Assignment
Among the lines of the records, find all that carry the word "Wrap" and copy them.

The input
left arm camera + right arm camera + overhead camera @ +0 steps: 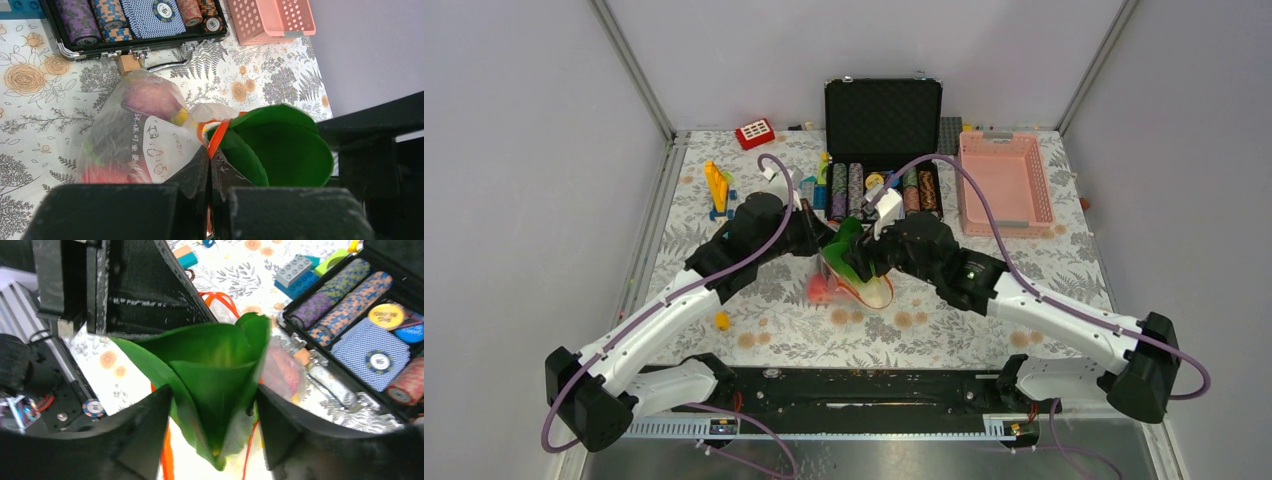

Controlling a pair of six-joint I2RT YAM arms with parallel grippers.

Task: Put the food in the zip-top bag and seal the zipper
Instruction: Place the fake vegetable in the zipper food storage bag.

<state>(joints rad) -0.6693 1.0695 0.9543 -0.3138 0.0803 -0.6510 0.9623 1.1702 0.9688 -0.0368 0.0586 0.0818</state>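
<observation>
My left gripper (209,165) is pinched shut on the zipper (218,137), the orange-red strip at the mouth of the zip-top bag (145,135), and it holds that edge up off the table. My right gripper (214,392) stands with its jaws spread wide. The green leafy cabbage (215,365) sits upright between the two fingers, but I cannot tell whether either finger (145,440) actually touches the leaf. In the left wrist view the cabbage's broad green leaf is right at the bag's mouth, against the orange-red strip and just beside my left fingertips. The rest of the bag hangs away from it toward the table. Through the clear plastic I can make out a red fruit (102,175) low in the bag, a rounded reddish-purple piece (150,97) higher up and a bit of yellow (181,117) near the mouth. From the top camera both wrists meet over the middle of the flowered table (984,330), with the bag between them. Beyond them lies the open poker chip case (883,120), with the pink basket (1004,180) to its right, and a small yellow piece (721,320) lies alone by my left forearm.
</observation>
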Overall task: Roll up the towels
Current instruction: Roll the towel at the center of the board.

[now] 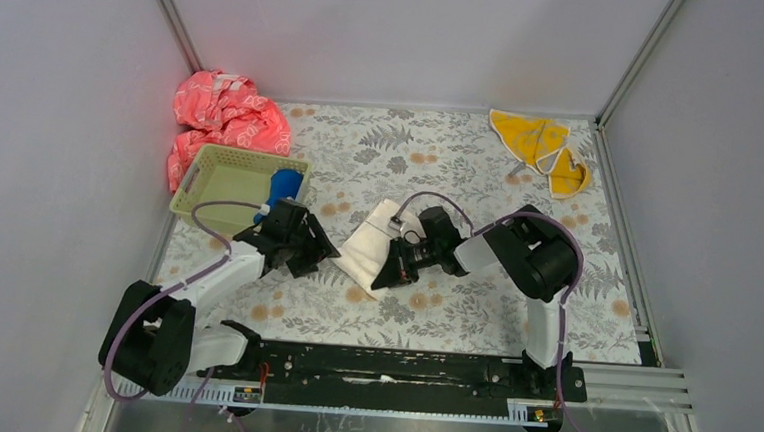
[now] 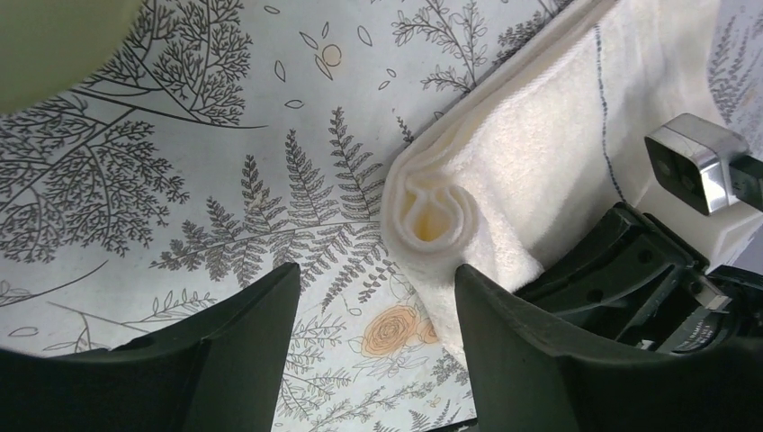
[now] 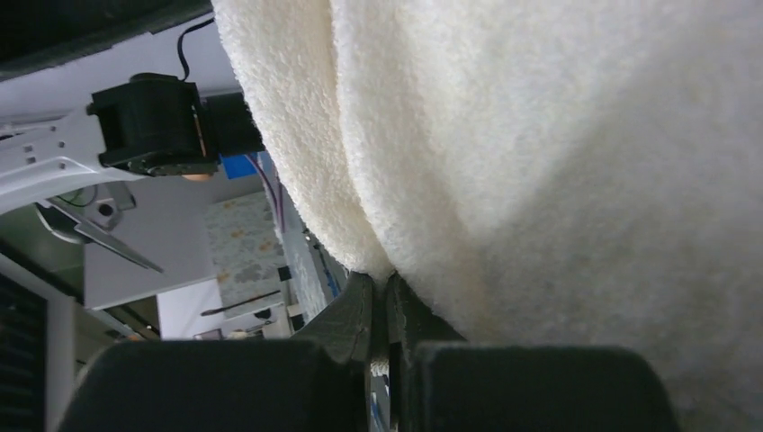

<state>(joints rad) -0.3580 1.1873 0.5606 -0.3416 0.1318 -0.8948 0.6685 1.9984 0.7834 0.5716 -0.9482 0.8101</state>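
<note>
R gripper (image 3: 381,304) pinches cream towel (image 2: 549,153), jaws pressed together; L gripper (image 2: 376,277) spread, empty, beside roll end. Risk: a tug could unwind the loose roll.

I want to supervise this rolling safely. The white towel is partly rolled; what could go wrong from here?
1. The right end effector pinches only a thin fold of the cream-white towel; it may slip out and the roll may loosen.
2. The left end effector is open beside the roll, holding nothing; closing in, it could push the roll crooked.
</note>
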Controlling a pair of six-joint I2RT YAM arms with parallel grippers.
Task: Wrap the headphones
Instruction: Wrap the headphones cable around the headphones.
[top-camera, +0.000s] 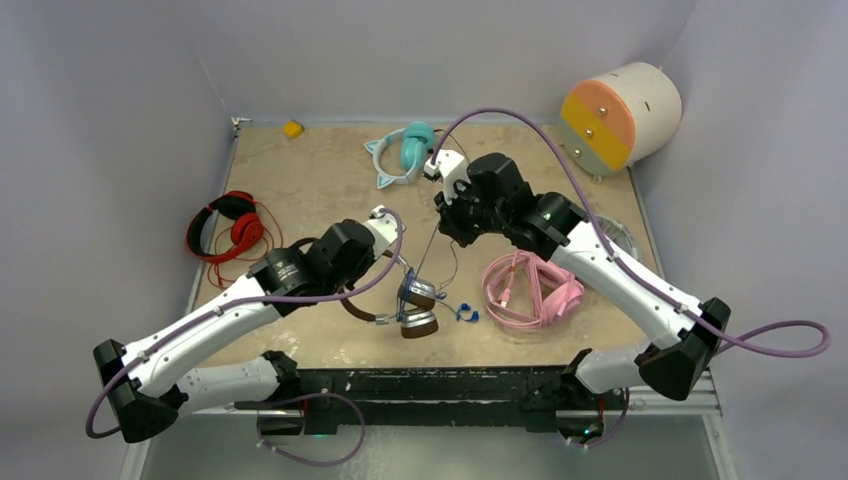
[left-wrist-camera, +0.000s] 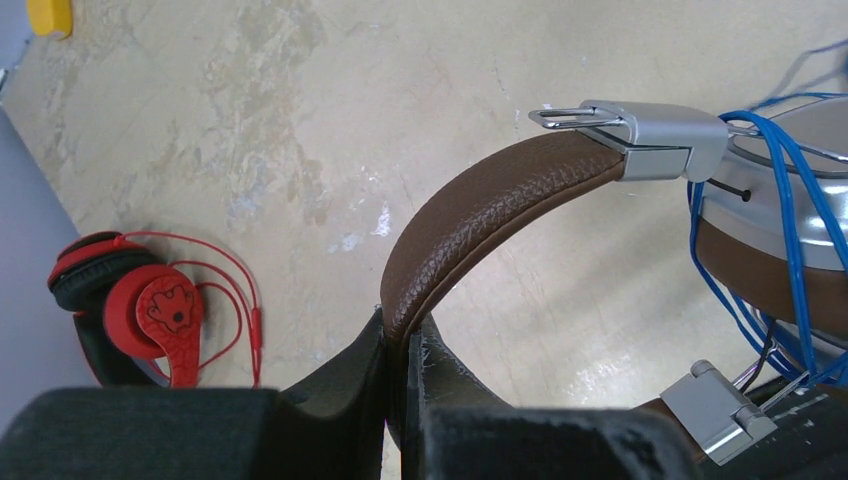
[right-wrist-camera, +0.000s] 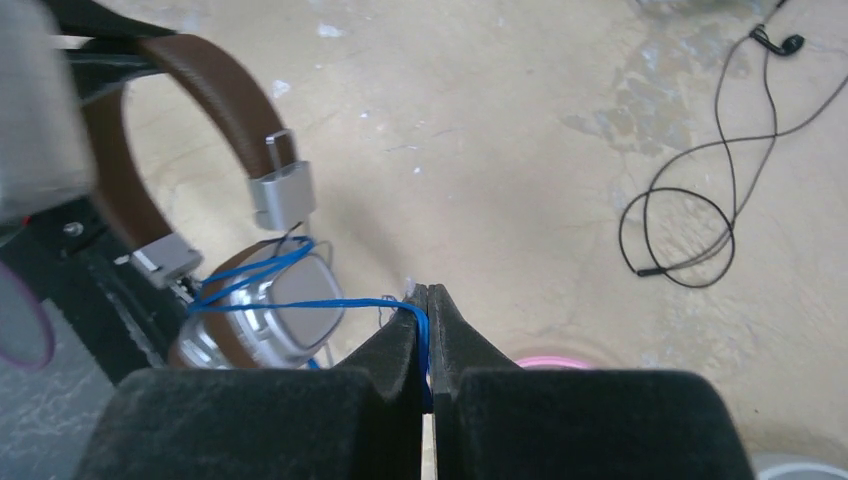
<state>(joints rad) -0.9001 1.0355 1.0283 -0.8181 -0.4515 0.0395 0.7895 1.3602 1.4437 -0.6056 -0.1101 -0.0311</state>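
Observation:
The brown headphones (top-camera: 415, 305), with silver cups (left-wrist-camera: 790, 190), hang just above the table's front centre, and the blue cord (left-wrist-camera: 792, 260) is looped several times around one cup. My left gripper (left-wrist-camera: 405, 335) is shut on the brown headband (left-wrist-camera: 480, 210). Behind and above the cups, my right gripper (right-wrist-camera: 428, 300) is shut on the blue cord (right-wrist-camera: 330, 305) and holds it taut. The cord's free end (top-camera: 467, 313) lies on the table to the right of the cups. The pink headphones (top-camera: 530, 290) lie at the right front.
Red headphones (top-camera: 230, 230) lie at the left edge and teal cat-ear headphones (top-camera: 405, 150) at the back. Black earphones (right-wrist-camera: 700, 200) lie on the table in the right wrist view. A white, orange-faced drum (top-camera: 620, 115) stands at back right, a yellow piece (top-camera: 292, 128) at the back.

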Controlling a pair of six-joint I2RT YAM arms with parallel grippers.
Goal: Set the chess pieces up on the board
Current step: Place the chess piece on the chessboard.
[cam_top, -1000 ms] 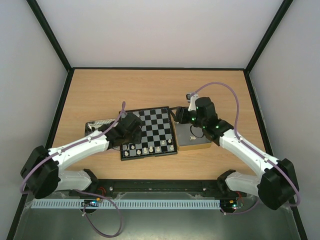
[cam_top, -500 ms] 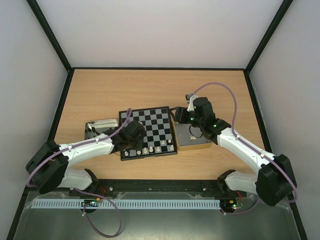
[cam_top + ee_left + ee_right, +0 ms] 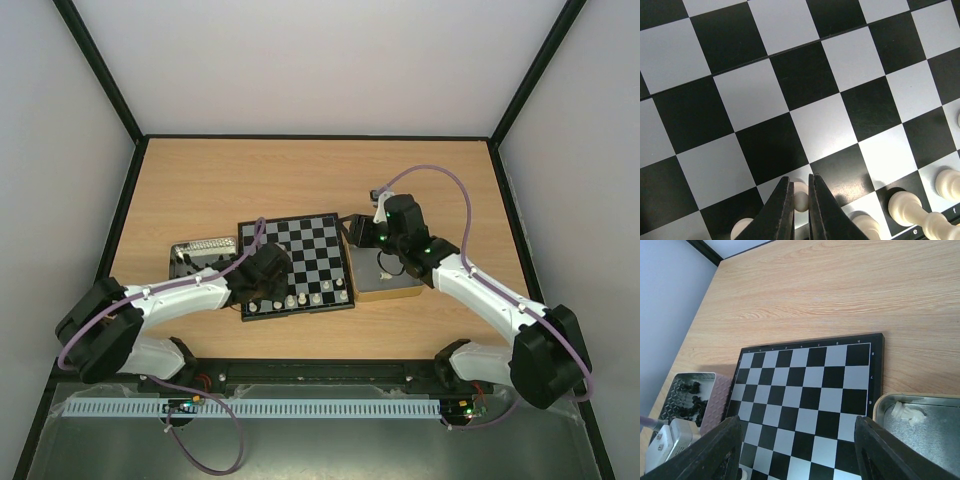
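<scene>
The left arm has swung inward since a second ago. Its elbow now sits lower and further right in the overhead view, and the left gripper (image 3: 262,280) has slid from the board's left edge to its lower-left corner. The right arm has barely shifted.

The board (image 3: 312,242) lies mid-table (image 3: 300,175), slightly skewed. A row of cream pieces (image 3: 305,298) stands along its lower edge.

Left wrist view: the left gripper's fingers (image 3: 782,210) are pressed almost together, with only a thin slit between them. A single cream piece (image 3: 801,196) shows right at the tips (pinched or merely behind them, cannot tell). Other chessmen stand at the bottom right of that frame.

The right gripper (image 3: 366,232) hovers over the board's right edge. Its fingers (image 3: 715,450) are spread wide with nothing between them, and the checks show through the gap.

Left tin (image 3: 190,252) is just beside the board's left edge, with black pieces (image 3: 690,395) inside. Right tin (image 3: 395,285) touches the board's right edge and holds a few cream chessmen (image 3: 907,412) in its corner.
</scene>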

Result for this exercise
Task: Wrap the headphones
Instruction: Wrap the headphones cable around the headphones.

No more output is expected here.